Derivative of stress field with respect to the displacement field

Hello everyone, I want to compute the derivative of the stress field with respect to the displacement field. But I am getting the zero value of the derivative everywhere in the mesh.
I am using the following governing differential equation of linear elasticity as:

The equations governing small elastic deformations of a body \Omega can be written as

\begin{aligned} -\nabla \cdot \sigma &=f \text { in } \Omega, \\ \sigma &=\lambda \operatorname{tr}(\varepsilon) I+2 \mu \varepsilon, \\ \varepsilon &=\frac{1}{2}\left(\nabla u+(\nabla u)^{\top}\right), \end{aligned}

where \sigma is the stress tensor, f is the body force per unit volume, \lambda and \mu are Laml’e’s elasticity parameters for the material in \Omega, I is the identity tensor, tr is the trace operator on a tensor, \varepsilon is the symmetric strain-rate tensor (symmetric gradient), and u is the displacement vector field. We have here assumed isotropic elastic conditions.
In matrix notation, I have the following relation-
\sigma = CBu

\frac{\partial \sigma}{\partial u}=CB
where C=constitutive matrix

B= strain displacement matrix

u=displacement vector
The minimal working code is:

from dolfin import *
L, H = 3, 1
Nx, Ny = 30, 10
mesh = RectangleMesh(Point(0., 0.), Point(L, H), Nx, Ny, "crossed")

eps = lambda _u:sym(grad(_u))
sigma = lambda _u: 2.0 * mu * sym(grad(_u)) + lmbda * tr(sym(grad(_u))) * Identity(len(_u))

E, nu, rho_g = Constant(1e5), Constant(0.3), 1e-3

mu = E/2/(1+nu)
lmbda = E*nu/(1+nu)/(1-2*nu)

f = Constant((0, -rho_g))

U = VectorFunctionSpace(mesh, 'Lagrange', degree=1)
u, v = TrialFunction(U), TestFunction(U)
a = inner(sigma(u), eps(v))*dx
l = inner(f, v)*dx

left = CompiledSubDomain("near(x[0], 0.) && on_boundary")
bc = DirichletBC(U, Constant((0.,0.)), left)
u_sol = Function(U, name="Displacement")
solve(a == l, u_sol, bc)

# Find the derivative of stress with respect to displacement
u_var = variable(u_sol)
stress = sigma(u_var)
dstress_du = diff(stress, u_var)
dstress_du[0,0,0](1,1)

Can anyone help me how to compute the derivative \frac{\partial \sigma}{\partial u}? Thanks in advance.

1 Like

Hi @dokken and Dr.@kamensky,
Can you please have a look at it? I will really appreciate it.

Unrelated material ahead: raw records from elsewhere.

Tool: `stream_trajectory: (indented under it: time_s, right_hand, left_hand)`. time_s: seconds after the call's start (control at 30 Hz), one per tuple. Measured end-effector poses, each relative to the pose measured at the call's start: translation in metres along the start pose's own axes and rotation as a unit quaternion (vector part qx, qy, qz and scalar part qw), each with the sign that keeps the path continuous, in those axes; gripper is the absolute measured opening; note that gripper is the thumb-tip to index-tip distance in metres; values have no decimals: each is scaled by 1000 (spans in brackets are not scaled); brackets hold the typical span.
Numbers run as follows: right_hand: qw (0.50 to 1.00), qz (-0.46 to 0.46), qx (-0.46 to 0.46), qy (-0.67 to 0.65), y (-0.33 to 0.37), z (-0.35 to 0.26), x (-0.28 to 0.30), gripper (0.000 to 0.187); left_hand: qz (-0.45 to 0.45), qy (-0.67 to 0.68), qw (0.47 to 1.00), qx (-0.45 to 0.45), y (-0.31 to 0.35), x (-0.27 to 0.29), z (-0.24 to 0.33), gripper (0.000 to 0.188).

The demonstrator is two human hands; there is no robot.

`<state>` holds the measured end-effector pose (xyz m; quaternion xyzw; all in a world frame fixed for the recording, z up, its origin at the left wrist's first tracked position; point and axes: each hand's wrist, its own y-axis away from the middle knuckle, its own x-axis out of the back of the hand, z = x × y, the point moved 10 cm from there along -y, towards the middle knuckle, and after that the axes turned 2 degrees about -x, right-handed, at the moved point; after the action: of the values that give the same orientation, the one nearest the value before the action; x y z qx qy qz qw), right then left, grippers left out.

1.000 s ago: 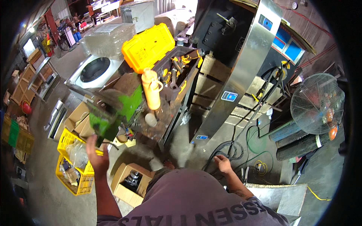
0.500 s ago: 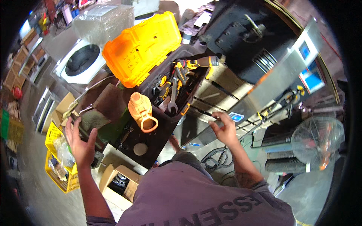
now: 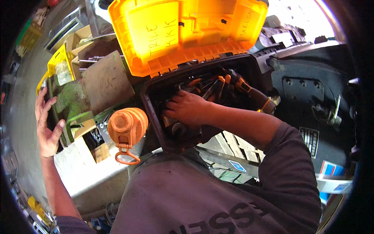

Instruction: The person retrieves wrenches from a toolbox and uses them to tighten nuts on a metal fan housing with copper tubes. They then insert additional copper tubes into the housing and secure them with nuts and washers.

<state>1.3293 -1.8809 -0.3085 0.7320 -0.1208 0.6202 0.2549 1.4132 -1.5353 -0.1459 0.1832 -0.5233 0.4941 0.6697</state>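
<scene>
My right hand (image 3: 187, 109) is down inside a black toolbox (image 3: 254, 64), at its left part. Its fingers are bent among the tools, and the fingertips and whatever they grip are hidden. Orange-handled hand tools (image 3: 220, 84) and a yellow-and-black power tool (image 3: 242, 84) lie to the right of that hand. The toolbox's orange-yellow lid (image 3: 210, 25) stands raised at the back. My left hand (image 3: 48, 132) has its fingers spread at the left edge of a green metal piece (image 3: 74, 97) and holds nothing. Between my hands an orange bottle (image 3: 126, 124) stands upright, its carry loop toward me.
Yellow crates (image 3: 62, 66) and cardboard boxes (image 3: 80, 35) sit at the far left. An open carton (image 3: 102, 153) is below the green metal. A large dark machine panel (image 3: 302, 84) with a latch rises at the right. Slatted wood (image 3: 231, 144) lies beneath the toolbox's right side.
My right hand has moved from beside the toolbox into it, covering the wrench seen earlier. My left hand stays open by the green metal. The view has shifted closer to the toolbox.
</scene>
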Motion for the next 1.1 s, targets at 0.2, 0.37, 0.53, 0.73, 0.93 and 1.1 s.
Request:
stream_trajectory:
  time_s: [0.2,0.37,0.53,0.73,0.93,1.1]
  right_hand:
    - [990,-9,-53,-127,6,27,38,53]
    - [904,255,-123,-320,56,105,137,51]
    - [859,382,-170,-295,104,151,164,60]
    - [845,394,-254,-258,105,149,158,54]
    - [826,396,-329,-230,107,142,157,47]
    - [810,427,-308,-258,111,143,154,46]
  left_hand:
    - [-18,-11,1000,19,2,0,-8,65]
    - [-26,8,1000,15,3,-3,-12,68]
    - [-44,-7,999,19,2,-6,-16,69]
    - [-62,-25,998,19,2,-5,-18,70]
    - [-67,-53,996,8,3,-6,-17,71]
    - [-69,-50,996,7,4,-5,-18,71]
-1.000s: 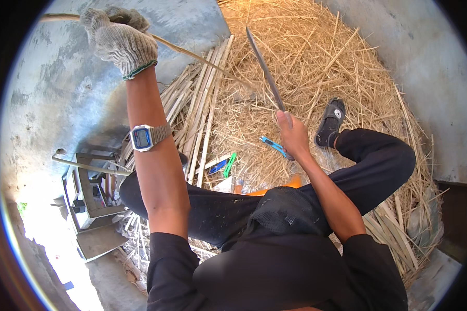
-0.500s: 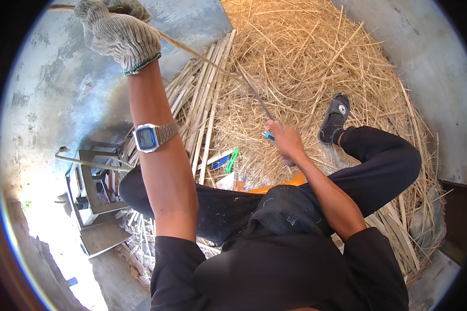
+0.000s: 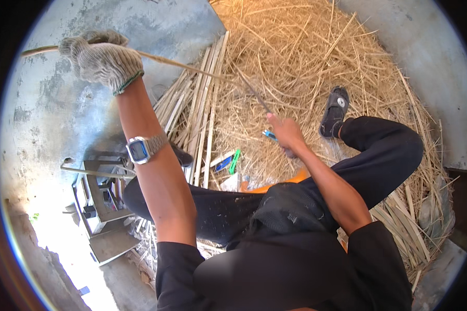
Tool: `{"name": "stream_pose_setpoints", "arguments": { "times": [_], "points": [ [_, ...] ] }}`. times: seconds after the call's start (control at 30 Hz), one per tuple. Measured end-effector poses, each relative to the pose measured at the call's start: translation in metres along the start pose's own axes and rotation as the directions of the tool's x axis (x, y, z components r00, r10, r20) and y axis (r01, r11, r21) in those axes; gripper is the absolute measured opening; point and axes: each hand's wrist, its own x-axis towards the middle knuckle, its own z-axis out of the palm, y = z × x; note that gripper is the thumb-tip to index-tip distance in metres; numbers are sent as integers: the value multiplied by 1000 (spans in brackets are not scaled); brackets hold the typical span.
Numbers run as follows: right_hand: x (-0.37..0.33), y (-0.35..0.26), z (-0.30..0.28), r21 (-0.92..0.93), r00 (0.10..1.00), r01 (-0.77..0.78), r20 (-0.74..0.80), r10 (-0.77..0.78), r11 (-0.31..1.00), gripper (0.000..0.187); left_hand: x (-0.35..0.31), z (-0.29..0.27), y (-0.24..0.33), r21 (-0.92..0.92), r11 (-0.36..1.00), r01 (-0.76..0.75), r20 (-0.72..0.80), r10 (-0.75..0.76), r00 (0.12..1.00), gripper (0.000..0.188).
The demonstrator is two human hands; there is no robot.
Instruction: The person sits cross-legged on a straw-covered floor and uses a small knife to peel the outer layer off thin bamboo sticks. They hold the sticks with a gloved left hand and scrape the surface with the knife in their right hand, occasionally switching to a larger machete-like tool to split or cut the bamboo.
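Note:
At the upper left, my left hand (image 3: pixel 102 63), in a grey knitted glove, is closed around a thin bamboo strip (image 3: pixel 184 66). One end sticks out left of the glove; the other runs right over the straw-coloured shavings. Bare and also closed, my right hand (image 3: pixel 287 133) grips a knife in front of my lap. The knife's narrow dark blade (image 3: pixel 256 95) points up and left, its tip close to the strip's right end. Whether blade and strip touch, I cannot tell. The knife's handle is mostly hidden in my fist, and a small blue piece (image 3: pixel 269 135) shows beside it.
A deep heap of shavings (image 3: pixel 285 41) spreads ahead. Long split bamboo lengths (image 3: pixel 211 103) lie left of it. Near my lap are a green plastic piece (image 3: pixel 235 161), a blue one (image 3: pixel 223 164) and something orange (image 3: pixel 280 182). A wooden shelf box (image 3: pixel 106 194) stands left, by the wall (image 3: pixel 41 114).
My gloved left hand has come lower and slightly left, bringing the bamboo strip down to a flatter slant. My right hand and the knife have hardly moved.

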Motion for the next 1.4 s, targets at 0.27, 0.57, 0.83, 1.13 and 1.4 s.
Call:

The stress depends on spatial derivatives of \mathbf{u}, not its point values, so a zero partial derivative is what you expect. If you see something like "\partial\sigma / \partial u = CB" in another reference, that is likely referring to partial derivatives of the stress with respect to displacement degrees of freedom (i.e., the entries of u_sol.vector()). The strain–displacement matrix often appears in an intermediate step of the algorithm for assembling the system of algebraic equations for linear elasticity, but the code to perform assembly is automatically generated in the standard FEniCS workflow, so it would be uncommon to need direct access to the strain–displacement matrix.

Thanks for the response Dr. @kamensky. I know that in the normal FEniCS workflow it is quite un-natural to get the strain displacement matrix. I am trying to solve the problem of stress constrained topology optimisation and would like to get the derivative of von-mises stress with respect to the design variable. With the application of chain rule, I get the following:
\frac{\partial \sigma_{vm}}{\partial \phi} = \frac{\partial \sigma_{vm}}{\partial \sigma}\frac{\partial \sigma}{\partial \boldsymbol{u}}\frac{\partial \boldsymbol{u}}{\partial \phi}
I have the solution for the first and last term, but I am unable to figure out a way to find the middle term \frac{\partial \sigma}{\partial \boldsymbol{u}}.
Can you please suggest a suitable path forward. I am already looking into the documentation of dolfin-adjoint, but would like to have my custom implementation in standard FEniCS for better understanding of the adjoint method.